2017-05-13 22:38:26,408:DEBUG:certbot.main:Root logging level set at 20
2017-05-13 22:38:26,410:INFO:certbot.main:Saving debug log to /var/log/letsencrypt/letsencrypt.log
2017-05-13 22:38:26,410:DEBUG:certbot.main:certbot version: 0.10.2
2017-05-13 22:38:26,411:DEBUG:certbot.main:Arguments: [’–standalone’, ‘-d’, ‘###LONG’##DOMAIN###LIST###’]
2017-05-13 22:38:26,411:DEBUG:certbot.main:Discovered plugins: PluginsRegistry(PluginEntryPoint#apache,PluginEntryPoint#webroot,PluginEntryPoint#null,PluginEntryPoint#manual,PluginEntryPoint#standalone)

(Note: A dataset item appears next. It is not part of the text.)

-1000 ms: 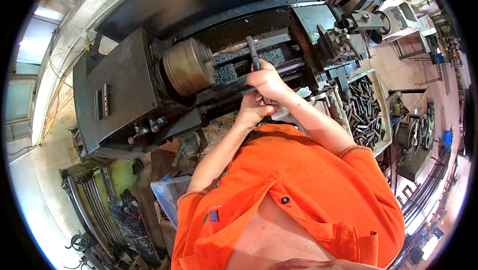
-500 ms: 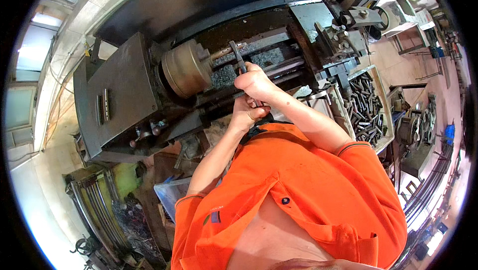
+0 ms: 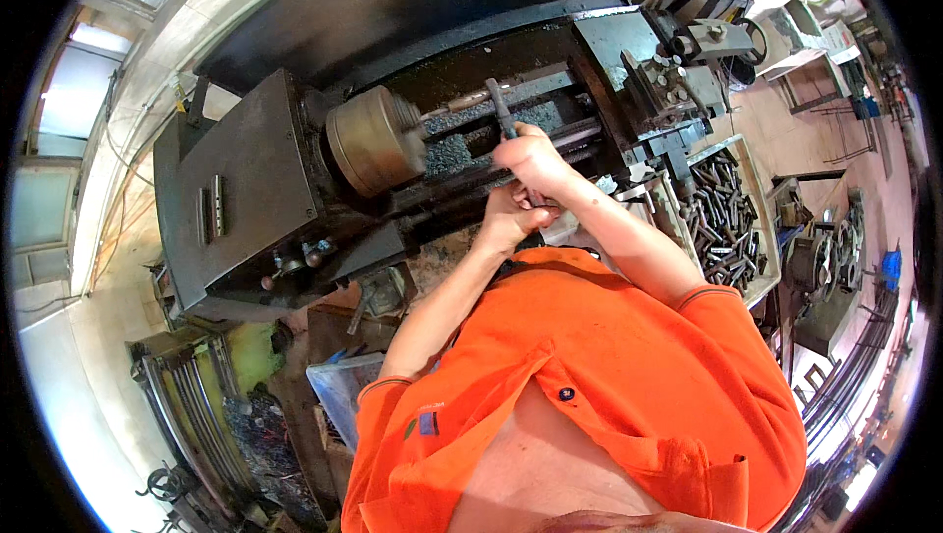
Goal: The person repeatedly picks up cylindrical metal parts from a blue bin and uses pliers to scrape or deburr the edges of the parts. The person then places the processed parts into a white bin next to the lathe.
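Observation:
My right hand (image 3: pixel 531 157) is closed round a long grey metal piece (image 3: pixel 500 106), whose narrow end sticks out past my fingers over the lathe bed. Whether it is a tool or a workpiece I cannot tell. My left hand (image 3: pixel 513 216) is curled just below the right, its fingers closed at what looks like the lower end of the same piece. To the left of my hands is the lathe chuck (image 3: pixel 375 143), its jaws blurred. A thin rod (image 3: pixel 462 102) lies in line with the chuck, apart from my hands.
Metal chips (image 3: pixel 450 154) cover the lathe bed. The carriage and tool post (image 3: pixel 668 76) stand to the right. A wooden box (image 3: pixel 766 228) full of short metal pieces is at my right. The headstock (image 3: pixel 236 194), with levers (image 3: pixel 305 258), fills the left side.
Both hands and the metal piece have moved right, away from the chuck. The chuck jaws, sharp before, are now smeared by turning. The view has shifted slightly.

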`<state>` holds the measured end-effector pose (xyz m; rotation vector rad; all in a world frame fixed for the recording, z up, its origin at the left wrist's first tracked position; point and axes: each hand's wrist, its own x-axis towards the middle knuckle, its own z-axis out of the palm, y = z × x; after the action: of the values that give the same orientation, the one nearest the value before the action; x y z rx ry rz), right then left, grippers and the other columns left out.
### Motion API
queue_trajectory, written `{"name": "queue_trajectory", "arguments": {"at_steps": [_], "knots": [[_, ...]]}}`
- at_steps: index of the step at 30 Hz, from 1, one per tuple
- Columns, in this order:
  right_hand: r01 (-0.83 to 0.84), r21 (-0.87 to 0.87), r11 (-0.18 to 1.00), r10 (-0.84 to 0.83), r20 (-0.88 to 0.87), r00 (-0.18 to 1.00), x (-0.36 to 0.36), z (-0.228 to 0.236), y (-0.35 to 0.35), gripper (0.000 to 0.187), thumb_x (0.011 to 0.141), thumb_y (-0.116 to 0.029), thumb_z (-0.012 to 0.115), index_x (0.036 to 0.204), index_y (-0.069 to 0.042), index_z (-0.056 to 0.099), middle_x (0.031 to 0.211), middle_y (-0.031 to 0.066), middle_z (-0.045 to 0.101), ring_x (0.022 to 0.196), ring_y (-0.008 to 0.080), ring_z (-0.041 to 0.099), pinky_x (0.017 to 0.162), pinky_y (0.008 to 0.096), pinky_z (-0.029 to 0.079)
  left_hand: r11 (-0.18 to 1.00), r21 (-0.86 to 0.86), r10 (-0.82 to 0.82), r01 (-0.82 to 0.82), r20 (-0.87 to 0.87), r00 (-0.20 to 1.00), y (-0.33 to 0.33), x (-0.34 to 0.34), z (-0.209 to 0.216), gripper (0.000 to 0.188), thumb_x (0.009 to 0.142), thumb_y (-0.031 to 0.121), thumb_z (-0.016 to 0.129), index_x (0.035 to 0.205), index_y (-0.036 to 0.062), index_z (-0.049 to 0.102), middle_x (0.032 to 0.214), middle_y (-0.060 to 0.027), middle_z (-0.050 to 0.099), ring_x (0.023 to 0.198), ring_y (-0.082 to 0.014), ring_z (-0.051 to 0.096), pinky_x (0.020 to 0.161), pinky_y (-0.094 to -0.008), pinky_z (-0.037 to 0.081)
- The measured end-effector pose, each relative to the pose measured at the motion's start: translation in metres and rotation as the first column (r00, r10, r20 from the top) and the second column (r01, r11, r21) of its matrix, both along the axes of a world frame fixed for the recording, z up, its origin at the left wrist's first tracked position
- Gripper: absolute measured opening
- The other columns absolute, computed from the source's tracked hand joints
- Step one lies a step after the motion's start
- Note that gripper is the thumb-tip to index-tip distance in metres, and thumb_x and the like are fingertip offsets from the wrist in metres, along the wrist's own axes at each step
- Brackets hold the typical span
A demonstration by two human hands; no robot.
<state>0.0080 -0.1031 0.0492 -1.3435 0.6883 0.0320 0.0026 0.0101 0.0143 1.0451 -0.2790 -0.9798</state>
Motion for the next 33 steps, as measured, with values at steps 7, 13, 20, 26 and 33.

2017-05-13 22:38:26,412:DEBUG:certbot.plugins.selection:Requested authenticator standalone and installer None
2017-05-13 22:38:26,631:DEBUG:certbot.plugins.selection:Single candidate plugin: * standalone
Description: Spin up a temporary webserver
Interfaces: IAuthenticator, IPlugin
Entry point: standalone = certbot.plugins.standalone:Authenticator
Initialized: <certbot.plugins.standalone.Authenticator object at 0x7f0a64775c50>
Prep: True
2017-05-13 22:38:26,632:DEBUG:certbot.plugins.selection:Selected authenticator <certbot.plugins.standalone.Authenticator object at 0x7f0a64775c50> and installer None
2017-05-13 22:38:26,639:DEBUG:certbot.main:Picked account: <Account(54d3c9091fbccb8cd472f73ecd962c7e)>
2017-05-13 22:38:26,640:DEBUG:root:Sending GET request to https://acme-v01.api.letsencrypt.org/directory.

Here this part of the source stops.